(Your goal) For this exercise, return only the lines in the records below from the one holding "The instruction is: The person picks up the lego" through the one holding "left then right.", including both, exactly as they appear and without pictures.

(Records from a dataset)
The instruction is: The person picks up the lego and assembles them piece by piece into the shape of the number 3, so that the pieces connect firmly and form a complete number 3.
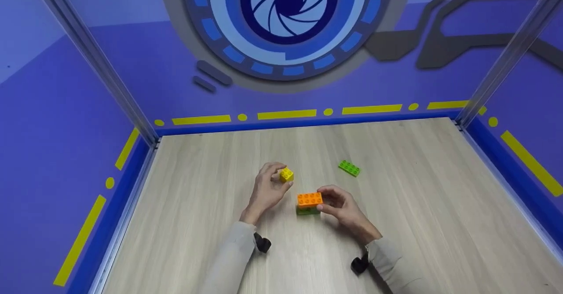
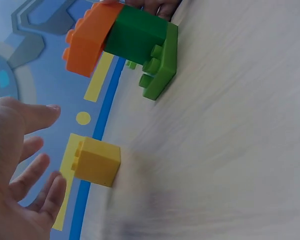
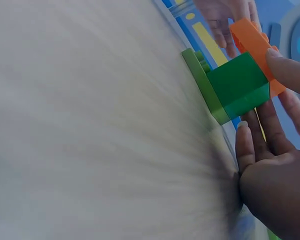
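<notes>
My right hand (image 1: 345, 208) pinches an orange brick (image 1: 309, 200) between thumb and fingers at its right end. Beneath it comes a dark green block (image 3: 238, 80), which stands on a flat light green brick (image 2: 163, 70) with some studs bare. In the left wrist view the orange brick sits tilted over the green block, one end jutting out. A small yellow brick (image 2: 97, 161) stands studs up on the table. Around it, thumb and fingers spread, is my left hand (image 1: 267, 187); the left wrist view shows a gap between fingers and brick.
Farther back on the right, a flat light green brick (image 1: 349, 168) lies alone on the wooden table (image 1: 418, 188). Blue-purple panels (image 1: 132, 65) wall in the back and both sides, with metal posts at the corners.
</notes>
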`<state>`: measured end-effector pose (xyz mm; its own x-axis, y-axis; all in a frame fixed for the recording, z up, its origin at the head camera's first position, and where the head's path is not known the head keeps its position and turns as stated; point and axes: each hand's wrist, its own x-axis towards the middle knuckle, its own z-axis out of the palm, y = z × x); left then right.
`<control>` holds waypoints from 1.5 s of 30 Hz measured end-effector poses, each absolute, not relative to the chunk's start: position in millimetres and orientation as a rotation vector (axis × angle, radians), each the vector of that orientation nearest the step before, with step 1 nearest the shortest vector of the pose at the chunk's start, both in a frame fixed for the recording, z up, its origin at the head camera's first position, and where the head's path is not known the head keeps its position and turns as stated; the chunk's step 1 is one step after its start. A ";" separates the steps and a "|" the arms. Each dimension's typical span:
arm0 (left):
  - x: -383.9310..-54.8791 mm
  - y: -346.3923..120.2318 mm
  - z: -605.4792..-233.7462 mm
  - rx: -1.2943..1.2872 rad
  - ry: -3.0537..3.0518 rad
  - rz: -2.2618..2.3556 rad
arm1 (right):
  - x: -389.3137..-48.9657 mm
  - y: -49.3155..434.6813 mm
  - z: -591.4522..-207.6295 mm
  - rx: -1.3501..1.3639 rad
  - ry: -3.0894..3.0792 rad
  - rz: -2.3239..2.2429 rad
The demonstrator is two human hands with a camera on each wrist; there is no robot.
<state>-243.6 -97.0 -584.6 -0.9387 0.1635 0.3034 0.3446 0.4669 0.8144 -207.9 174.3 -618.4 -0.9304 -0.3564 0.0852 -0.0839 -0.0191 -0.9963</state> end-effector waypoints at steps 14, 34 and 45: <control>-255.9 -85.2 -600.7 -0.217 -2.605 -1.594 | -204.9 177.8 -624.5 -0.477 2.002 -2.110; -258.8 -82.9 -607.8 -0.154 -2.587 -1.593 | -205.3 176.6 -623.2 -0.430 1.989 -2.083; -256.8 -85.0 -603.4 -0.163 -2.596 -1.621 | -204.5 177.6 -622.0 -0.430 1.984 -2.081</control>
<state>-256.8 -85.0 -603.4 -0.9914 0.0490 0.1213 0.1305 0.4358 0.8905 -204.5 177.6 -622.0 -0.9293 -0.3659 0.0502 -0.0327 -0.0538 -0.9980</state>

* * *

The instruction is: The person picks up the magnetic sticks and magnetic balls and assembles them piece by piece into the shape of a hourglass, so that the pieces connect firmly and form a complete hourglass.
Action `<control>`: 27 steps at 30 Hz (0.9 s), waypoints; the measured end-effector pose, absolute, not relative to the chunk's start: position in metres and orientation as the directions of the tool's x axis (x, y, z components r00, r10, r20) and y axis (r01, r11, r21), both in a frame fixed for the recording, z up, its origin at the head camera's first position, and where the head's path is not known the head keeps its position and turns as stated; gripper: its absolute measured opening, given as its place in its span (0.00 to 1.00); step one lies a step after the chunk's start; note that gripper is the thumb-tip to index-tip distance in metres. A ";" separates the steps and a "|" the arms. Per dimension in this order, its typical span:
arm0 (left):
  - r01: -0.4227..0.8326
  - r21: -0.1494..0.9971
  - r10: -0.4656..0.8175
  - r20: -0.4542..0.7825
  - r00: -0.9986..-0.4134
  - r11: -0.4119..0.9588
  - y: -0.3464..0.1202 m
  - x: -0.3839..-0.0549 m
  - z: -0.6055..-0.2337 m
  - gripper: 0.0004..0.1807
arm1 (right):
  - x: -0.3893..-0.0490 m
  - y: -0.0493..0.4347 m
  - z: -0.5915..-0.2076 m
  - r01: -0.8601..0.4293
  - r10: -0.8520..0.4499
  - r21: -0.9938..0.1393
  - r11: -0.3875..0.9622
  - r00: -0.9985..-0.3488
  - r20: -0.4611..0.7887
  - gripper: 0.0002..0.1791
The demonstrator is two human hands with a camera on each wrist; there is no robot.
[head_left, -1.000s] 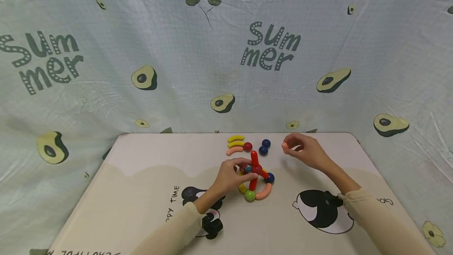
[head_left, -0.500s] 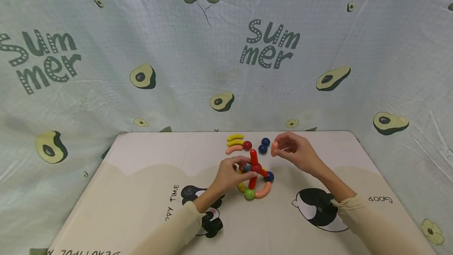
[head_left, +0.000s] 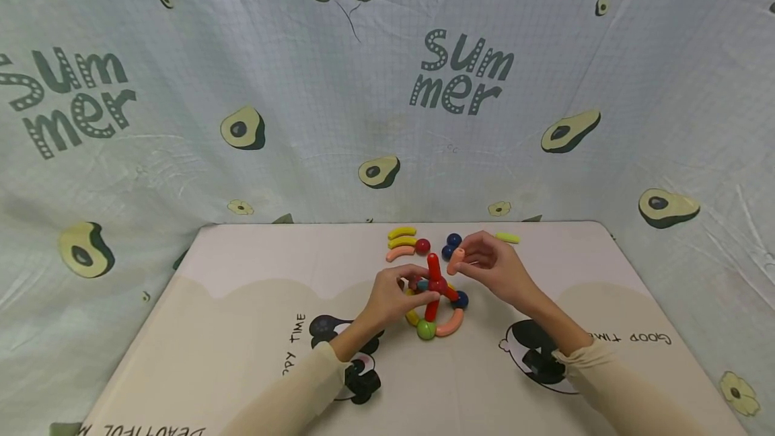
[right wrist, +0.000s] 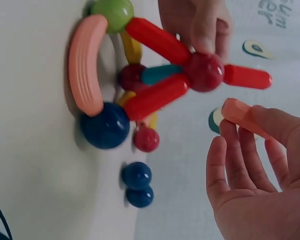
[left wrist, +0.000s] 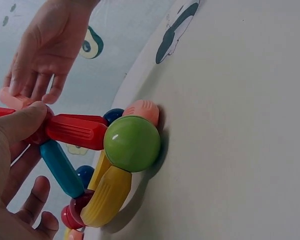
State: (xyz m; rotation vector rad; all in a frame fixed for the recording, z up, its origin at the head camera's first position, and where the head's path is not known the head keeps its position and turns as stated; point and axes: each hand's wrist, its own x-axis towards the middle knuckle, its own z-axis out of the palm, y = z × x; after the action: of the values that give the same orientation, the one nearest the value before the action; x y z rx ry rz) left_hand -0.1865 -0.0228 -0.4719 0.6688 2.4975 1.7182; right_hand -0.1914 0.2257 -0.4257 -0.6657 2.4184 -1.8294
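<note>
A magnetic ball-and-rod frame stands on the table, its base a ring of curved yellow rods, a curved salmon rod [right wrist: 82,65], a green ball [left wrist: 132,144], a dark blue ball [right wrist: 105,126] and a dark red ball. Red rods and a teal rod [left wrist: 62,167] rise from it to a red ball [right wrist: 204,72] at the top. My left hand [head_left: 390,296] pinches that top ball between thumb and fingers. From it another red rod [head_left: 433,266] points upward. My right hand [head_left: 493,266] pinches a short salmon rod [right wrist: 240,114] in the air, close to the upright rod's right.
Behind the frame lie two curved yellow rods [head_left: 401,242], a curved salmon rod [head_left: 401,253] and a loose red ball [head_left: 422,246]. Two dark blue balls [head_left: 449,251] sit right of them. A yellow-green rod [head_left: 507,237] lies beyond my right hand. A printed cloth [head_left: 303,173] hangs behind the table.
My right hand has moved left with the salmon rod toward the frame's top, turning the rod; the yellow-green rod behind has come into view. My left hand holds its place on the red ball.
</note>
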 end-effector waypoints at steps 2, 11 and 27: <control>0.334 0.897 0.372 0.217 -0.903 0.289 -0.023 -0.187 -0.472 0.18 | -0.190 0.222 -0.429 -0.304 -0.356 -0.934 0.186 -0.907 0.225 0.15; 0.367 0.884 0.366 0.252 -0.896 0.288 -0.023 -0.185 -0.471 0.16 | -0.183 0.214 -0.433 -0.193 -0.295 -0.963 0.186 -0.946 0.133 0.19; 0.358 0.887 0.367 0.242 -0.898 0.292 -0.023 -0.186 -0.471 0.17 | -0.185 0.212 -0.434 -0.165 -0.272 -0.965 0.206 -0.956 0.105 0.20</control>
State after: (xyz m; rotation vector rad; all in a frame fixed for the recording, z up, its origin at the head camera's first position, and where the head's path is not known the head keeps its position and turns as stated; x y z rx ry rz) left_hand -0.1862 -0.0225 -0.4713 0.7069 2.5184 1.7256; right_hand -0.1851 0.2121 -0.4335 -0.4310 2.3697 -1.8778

(Output for this task)
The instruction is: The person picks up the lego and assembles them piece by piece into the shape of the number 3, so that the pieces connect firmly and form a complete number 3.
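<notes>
My right hand (image 1: 345, 208) pinches an orange brick (image 1: 309, 200) between thumb and fingers at its right end. Beneath it comes a dark green block (image 3: 238, 80), which stands on a flat light green brick (image 2: 163, 70) with some studs bare. In the left wrist view the orange brick sits tilted over the green block, one end jutting out. A small yellow brick (image 2: 97, 161) stands studs up on the table. Around it, thumb and fingers spread, is my left hand (image 1: 267, 187); the left wrist view shows a gap between fingers and brick.
Farther back on the right, a flat light green brick (image 1: 349, 168) lies alone on the wooden table (image 1: 418, 188). Blue-purple panels (image 1: 132, 65) wall in the back and both sides, with metal posts at the corners.
</notes>
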`<state>`: measured end-effector pose (xyz mm; its own x-axis, y-axis; all in a frame fixed for the recording, z up, its origin at the head camera's first position, and where the head's path is not known the head keeps its position and turns as stated; point and axes: each hand's wrist, its own x-axis towards the middle knuckle, its own z-axis out of the palm, y = z × x); left then right.

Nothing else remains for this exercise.